A Pablo Picasso portrait of his mistress and ‘golden muse’ Marie-Therese Walter sold for £28.6 million (€33 million), leading an important Sotheby’s auction of impressionist, modern and surrealist art.

Prices for the most sought-after works have soared in recent years

The sale was the first of a series held in London this month by Sotheby’s, Christie’s and smaller auction houses in the latest barometer of the strength of the high-end art market.

Prices for the most sought-after works have soared in recent years despite broader economic concerns, with collectors in China, Russia and the Middle East joining more established patrons in Europe and the US.

Subtracting the buyer’s premium of more than 10 per cent, the amount realised for the 1932 Picasso was at the lower end of pre-sale estimates of £25-£35 million (circa €29-€38 million).

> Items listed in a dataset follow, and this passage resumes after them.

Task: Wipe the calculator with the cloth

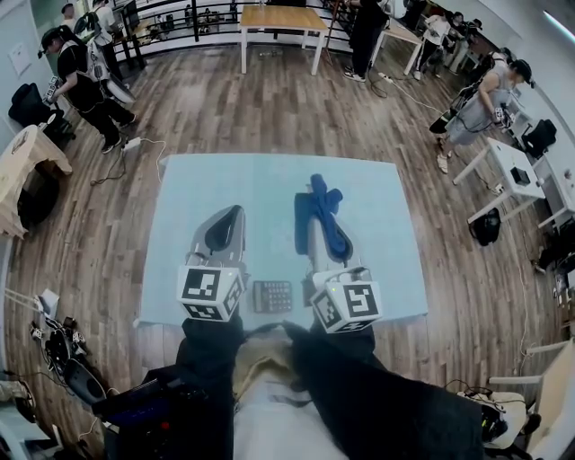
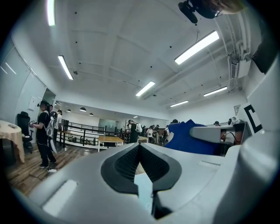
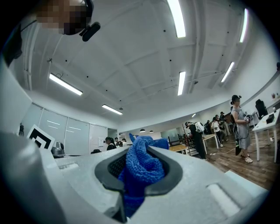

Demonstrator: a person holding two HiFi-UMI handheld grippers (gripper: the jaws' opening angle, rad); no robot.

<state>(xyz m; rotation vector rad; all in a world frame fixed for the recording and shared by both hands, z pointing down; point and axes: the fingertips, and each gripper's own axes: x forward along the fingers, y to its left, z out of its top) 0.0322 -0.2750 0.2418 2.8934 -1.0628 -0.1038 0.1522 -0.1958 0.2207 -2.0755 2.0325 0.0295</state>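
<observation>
Nearest the person, the calculator [image 1: 272,296] lies flat on the worktop [image 1: 202,193], close to its near edge. In the head view it shows between the marker cubes of the left tool [image 1: 232,220] and the right tool [image 1: 316,216]. Neither tool touches it, and neither does the cloth [image 1: 320,199]. Both tools point away from the person, side by side over the pale blue worktop. The left tool [image 2: 139,148] has its jaws together, dark pads meeting at the tips, with nothing between them. The right tool [image 3: 140,164] is clamped on the blue cloth [image 3: 142,162]. The cloth bunches up above the pads and, in the head view, hangs down both sides of the jaws, clear of the calculator. Both gripper views look across the room and up at the ceiling lights. Beyond the worktop is wooden floor [image 1: 269,108], then a wooden table [image 1: 280,18] at the far side. Several people stand around the room's edges.
</observation>
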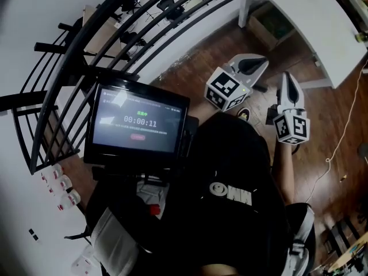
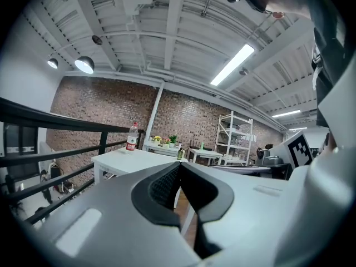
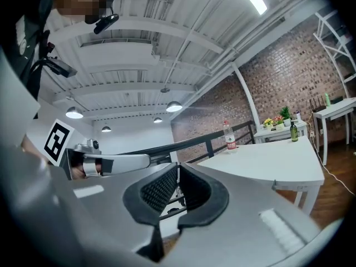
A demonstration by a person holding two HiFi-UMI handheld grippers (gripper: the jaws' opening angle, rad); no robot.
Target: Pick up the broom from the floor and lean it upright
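A black railing (image 1: 115,39) curves off left of the white table (image 1: 299,16), and a dark screen (image 1: 138,122) at the person's chest, on the table's railing side, hides much of the wooden floor (image 1: 322,114) from the head view. Short of the table's near edge the left gripper (image 1: 261,62) and right gripper (image 1: 287,78) hang side by side, each with jaws pressed together on nothing. A water bottle (image 2: 132,137) stands on the table's railing-side edge; no view shows the broom.

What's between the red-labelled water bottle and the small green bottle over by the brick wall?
A few small potted plants stand between the water bottle and the green bottle; the right gripper view shows it.
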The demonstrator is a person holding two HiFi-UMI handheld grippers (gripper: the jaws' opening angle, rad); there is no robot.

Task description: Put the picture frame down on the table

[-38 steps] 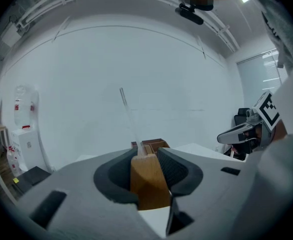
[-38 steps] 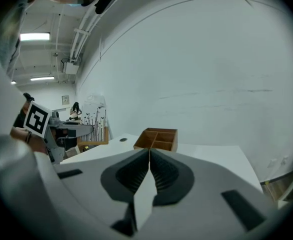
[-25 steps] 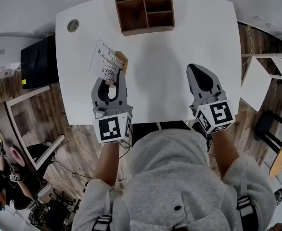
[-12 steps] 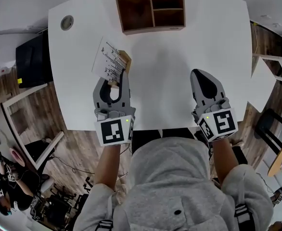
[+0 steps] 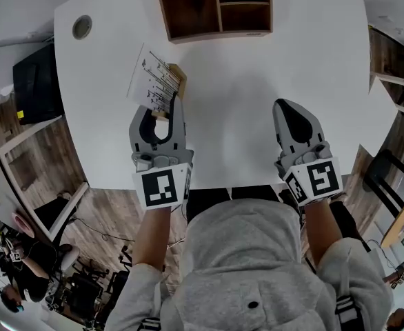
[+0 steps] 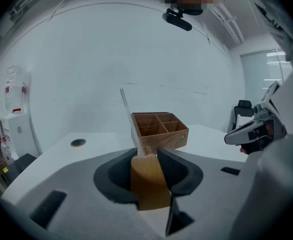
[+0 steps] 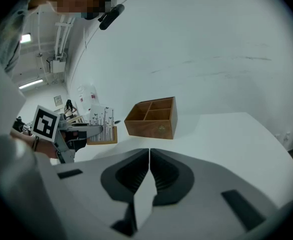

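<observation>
Head view showed the white table [image 5: 257, 102] as the biggest thing under me, smooth and matte with rounded corners, its near edge hidden behind my grey fleece hood. At the far side sat the wooden organizer box [image 5: 214, 7], square-cornered, dark-grained and split into compartments. The top of that view cut off its rear part, though the right gripper view took in the whole box [image 7: 154, 116].

My left gripper [image 5: 166, 110], grey plastic with dark padded insides, was clamped on the picture frame [image 5: 157, 85] over the table's left part, short of the box. From the left gripper view the frame [image 6: 149, 181] was a pale wood block pinched between the pads, with a thin clear pane rising from it almost edge-on, so nothing on its face could be read there. From above, the pane carried a white card printed with fine dark stems. I could not tell whether the wooden base touched the tabletop.

My right gripper [image 5: 285, 105] was well apart from it over the table's right side, jaws pressed together on nothing [image 7: 149, 154].

A small round grey grommet [image 5: 82, 27] sat in the far left corner.
</observation>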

Nonetheless, it was comfortably the top lot of an evening when a series of works on paper by Austrian artist Egon Schiele arguably stole the limelight.

Schiele’s 1914 Lovers (Self-Portrait with Wally) fetched £7.9 million (€9.1 million), an auction record for the artist for a work on paper.

Also sold by the Leopold Museum in Vienna was his Self-Portrait in Green Shirt with Eyes Closed which sold for £5.1 million (€5.9 million), well above expectations of between £1.8 million (€2 million) and £2.5 million (€2.9 million).

The combined tally for Schiele works, sold by the museum to help settle a long-running restitution case involving art, deemed to have been stolen by the Nazis in the 1930s, was £14 million (€16.1 million).

Other lots fared less well, notably Max Beckmann’s Before the Ball – Two Women with a Cat which went unsold despite pre-sale estimates of £5-£8 million (€5.7-€9.2 million).

Overall the evening brought in £121.1 million (€140 million) in sales, within expectations of £103-£149 million (€119-€172 million). Sotheby’s said it was their second highest total from an equivalent sale in London.

“Bidders, both new to the market as well as seasoned buyers, reacted with great enthusiasm, in particular to the selection of impressionist works that were considered to be the strongest offering in many years,” said Helena Newman, chair of Sotheby’s impressionist and modern art in Europe.